This paper presents a deep reinforcement learning model that learns control policies directly from high-dimensional sensory inputs (raw pixels /video data). The deep learning model, created by DeepMind, consisted of a CNN trained with a variant of Q-learning. The model learned to play seven Atari 2600 games and the results showed that the algorithm outperformed all the previous approaches.

Introduction

The paper lists some of the challenges faced by Reinforcement Learning algorithms in comparison to other Deep Learning techniques. Unlike other DL algorithms that have a large amount of labeled training data, RL relies on scalar reward functions that are sparse and delayed. The reward for a particular action could be received after several thousand time-steps. This delay between input and output reward is in stark contrast to the direct association between input and target in supervised learning. In other DL approaches, the inputs are independent, whereas, in RL, the input is a sequence of highly correlated states. Also, in RL, the data distribution changes as the algorithm learns new behaviors.

This paper trains a CNN with a variant of Q-learning algorithm to overcome the drawbacks mentioned above and uses stochastic gradient descent to update the weights. The problem of correlated data and non-stationary distribution is handled using an experience replay mechanism that randomly samples previous transitions. The approach is tested on the Atari game environment which provides a training ground with high dimensional visual input. The goal is to create a neural network learning agent whose only input is the raw video input, the reward and terminal signals and a set of valid actions. It is noteworthy that the same neural network architecture and hyperparameters were used for all the games.

1. Background

In the proposed task, an agent interacts with the environment Ɛ (the Atari emulator) by performing an action at from a set of valid actions A — {1,…K}. Ɛ may be stochastic as the game environment is unpredictable. The agent can observe an image xtϵ R^d that represents a vector of raw pixels in the emulator and receives a reward rt depending on the action taken. The agent only sees the current screen xt which does not give a complete idea about the current state. Hence, the paper refers to a sequence of actions and observations that depict the state st of the system at time t as st= x1 + a1 + x2 + a2 …xt + at_._ This makes the machine learn in a more human-like manner. The goal is to maximize the future rewards that are discounted by a factor η.

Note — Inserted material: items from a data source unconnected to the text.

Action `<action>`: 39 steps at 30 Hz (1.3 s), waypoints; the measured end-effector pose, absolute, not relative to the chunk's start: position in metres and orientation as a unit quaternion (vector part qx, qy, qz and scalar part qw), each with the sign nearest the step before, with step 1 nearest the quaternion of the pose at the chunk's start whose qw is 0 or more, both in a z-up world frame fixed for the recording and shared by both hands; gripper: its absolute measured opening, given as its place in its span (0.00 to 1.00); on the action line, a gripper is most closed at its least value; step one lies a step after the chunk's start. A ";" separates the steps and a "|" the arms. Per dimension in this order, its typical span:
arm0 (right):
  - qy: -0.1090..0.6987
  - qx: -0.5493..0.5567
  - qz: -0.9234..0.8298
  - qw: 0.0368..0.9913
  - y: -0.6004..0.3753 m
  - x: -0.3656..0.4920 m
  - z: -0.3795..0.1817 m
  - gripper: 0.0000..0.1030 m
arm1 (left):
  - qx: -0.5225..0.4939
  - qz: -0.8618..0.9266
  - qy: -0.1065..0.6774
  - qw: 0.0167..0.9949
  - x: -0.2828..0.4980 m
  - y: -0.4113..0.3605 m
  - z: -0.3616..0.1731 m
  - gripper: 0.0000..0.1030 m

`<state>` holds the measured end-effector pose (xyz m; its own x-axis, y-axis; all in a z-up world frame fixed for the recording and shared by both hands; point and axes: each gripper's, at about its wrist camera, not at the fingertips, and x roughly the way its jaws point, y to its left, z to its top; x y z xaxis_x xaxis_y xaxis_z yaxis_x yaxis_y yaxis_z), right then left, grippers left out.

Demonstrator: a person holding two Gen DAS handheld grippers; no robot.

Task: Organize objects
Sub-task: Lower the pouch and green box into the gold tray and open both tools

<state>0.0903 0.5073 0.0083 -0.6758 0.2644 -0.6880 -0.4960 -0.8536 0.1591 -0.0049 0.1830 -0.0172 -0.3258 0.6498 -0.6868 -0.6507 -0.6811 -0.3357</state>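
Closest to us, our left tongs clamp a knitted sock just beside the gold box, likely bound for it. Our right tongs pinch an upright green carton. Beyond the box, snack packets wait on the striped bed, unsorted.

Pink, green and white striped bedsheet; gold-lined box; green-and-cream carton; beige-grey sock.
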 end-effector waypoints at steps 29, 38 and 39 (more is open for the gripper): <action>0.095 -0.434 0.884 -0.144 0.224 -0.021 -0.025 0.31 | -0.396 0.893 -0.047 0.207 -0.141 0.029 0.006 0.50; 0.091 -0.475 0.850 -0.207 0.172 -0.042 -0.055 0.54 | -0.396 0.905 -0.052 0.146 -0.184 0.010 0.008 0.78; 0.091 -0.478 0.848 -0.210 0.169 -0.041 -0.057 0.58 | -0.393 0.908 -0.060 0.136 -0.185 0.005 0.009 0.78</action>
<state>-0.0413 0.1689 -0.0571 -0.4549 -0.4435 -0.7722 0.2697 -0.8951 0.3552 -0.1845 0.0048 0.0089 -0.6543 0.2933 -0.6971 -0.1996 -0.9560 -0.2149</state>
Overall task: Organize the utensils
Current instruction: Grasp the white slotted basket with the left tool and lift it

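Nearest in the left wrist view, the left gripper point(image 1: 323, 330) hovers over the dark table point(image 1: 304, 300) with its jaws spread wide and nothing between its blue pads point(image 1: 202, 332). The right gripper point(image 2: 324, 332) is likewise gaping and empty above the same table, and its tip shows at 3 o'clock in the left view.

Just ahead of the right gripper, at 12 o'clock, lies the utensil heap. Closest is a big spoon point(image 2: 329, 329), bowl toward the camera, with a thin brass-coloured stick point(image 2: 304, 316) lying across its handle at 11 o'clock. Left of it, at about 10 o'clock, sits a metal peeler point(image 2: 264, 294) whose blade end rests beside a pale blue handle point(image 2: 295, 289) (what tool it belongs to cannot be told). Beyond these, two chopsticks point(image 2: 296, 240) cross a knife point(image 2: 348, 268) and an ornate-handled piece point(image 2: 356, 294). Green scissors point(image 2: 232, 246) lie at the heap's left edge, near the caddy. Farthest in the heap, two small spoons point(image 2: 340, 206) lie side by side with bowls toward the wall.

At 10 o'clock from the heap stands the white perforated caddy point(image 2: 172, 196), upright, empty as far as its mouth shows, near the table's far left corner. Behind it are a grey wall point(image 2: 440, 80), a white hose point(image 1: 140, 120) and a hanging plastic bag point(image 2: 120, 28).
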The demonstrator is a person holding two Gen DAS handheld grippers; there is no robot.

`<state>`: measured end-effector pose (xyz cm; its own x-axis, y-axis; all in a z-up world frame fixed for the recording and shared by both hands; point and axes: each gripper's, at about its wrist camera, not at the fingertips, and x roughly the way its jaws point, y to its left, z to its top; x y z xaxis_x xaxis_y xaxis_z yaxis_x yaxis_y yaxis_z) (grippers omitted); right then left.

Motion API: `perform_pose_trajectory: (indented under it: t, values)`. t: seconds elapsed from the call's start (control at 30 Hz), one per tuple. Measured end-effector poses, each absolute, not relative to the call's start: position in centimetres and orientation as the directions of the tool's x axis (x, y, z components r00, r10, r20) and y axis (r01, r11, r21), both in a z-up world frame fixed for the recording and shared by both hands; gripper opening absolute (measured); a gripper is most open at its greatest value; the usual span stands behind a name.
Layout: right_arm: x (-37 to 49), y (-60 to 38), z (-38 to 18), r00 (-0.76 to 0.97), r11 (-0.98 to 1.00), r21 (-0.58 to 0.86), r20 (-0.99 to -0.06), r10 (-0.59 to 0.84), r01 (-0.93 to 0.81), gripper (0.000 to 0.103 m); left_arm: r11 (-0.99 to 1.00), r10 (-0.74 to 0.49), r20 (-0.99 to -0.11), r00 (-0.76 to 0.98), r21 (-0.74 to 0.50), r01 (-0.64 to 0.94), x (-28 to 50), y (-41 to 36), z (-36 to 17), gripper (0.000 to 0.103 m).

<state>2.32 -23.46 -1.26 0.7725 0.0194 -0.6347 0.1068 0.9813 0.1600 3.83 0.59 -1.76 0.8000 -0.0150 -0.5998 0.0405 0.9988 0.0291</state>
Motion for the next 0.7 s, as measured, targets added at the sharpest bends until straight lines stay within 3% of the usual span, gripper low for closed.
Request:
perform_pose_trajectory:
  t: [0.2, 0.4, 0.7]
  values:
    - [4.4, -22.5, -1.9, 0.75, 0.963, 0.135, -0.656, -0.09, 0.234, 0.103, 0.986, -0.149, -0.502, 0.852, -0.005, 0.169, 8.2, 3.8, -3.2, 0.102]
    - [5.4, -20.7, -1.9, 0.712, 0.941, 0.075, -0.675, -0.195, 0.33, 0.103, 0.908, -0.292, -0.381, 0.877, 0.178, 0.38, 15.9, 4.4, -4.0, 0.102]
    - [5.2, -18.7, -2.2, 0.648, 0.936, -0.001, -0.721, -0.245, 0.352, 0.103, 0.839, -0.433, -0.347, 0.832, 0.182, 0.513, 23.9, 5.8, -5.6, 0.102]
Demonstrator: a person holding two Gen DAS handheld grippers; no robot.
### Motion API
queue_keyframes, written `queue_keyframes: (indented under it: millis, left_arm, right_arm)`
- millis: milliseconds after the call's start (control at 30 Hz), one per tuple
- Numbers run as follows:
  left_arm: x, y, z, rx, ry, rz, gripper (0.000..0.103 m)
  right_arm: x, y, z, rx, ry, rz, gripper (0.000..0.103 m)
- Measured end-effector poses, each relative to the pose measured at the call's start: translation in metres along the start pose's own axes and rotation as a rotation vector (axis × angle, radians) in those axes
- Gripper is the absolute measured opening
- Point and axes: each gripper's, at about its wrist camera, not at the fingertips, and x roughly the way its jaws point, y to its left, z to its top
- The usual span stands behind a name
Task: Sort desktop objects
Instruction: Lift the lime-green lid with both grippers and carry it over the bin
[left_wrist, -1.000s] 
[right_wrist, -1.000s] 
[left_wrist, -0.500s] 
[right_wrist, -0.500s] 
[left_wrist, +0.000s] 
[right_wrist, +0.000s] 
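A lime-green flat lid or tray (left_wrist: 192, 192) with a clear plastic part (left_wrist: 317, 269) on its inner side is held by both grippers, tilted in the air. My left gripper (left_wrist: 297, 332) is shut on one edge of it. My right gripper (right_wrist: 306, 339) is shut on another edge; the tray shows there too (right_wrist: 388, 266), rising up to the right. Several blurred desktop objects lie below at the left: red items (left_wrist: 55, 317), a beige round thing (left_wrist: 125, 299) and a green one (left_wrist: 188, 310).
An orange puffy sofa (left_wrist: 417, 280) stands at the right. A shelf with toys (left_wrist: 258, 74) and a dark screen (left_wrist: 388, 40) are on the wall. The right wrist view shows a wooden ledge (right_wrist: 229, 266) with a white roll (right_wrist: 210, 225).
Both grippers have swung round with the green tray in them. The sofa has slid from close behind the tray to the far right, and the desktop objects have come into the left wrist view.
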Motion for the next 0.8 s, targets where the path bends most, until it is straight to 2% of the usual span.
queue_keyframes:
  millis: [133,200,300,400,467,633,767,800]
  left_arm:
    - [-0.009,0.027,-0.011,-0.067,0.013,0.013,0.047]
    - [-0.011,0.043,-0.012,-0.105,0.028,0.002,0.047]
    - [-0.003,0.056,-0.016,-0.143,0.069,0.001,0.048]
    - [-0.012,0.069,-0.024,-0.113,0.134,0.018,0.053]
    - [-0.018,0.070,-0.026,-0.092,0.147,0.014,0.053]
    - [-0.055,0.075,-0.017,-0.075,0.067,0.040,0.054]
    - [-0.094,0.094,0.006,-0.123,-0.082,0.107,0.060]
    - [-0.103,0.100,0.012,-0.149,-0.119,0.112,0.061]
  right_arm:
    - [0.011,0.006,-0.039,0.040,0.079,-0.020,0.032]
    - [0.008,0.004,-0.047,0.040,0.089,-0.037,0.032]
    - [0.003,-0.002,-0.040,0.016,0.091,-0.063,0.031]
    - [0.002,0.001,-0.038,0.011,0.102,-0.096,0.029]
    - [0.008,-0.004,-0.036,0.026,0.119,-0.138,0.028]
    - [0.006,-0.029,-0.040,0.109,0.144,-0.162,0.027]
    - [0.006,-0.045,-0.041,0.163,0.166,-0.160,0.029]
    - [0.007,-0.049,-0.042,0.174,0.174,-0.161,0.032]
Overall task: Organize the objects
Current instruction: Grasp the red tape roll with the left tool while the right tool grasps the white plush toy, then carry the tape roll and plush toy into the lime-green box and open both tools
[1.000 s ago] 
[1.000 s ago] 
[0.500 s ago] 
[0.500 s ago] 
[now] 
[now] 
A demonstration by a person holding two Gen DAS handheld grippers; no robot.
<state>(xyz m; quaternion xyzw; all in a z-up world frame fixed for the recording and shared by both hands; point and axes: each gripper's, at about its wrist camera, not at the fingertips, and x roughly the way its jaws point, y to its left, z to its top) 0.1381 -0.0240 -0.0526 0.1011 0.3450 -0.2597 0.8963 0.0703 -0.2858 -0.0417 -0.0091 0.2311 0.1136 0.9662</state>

The optimal value function is defined as Q*(s,a) = maxπ E [Rt| st = s; at = a; π ] that obeys the Bellman Equation. The optimal value function can be found through a value iteration approach, but since it is impractical, the authors propose a non-linear function approximator such as a neural network to estimate the optimal Q value. The Q network can be trained by minimizing the loss functions Li(Θi) that changes at every iteration i.

The Q-learning algorithm is model-free, meaning, it doesn’t need to learn the rules of the game, as opposed to the model-based approaches, where the rules of the game are embedded in a transition matrix. The Q-learning algorithm is also off-policy and not on-policy. In fact, the paper follows a more hybrid approach. In the game environment, the agent can take one of several possible actions. Each action is associated with a Q value. Instead of always selecting the action with the highest Q value (greedy approach /on-policy), the agent can choose other actions to see where they lead(off-policy) and ‘build an experience’. In this paper, the agent picks the greedy action with a probability of (1-e), where e represents the randomness of the choice. At first, the network begins ‘exploring’ the environment by choosing e very close to 1 and gradually reduces e to 0 when it starts ‘exploiting’ the environment.

The Atari game environment faces a ‘perceptual aliasing’ problem where a single frame at any given instant does not reveal any useful information about the state of the environment. The paper solves this problem by using the last 4 frames of history and stacks them to produce the input to the Q-function.

2. Related Work

The most closely related work to this paper is neural fitted Q- learning (NFQ) that optimizes a sequence of loss functions using the RPOP algorithm. But they used batch update which is computationally expensive. This paper uses stochastic gradient descent that has low constant cost per iteration and can scale to large datasets. NFQ used deep autoencoders to learn a low dimensional representation of the task. This paper’s novelty lies in using reinforcement learning end-to-end directly from raw visual inputs thus learning features that are directly relevant to discriminating actionA values.
A

3. Deep Reinforcement Learning architecture

The paper aims to connect a reinforcement learning algorithm to a deep neural network that directly takes in RGB images as input and processes it using SGD. This paper utilizes a technique called Experience Replay. The agent’s experience at each step is stored as et = (st, at, rt, st+1) in a dataset pooled over multiple episodes and is called replay memory. Q-learning updates are applied to a random batch of samples from the pool. This makes the training data samples more random and uncorrelated, thus making it more ‘stationary’ to the neural network as each new batch is filled with random strategy experiences.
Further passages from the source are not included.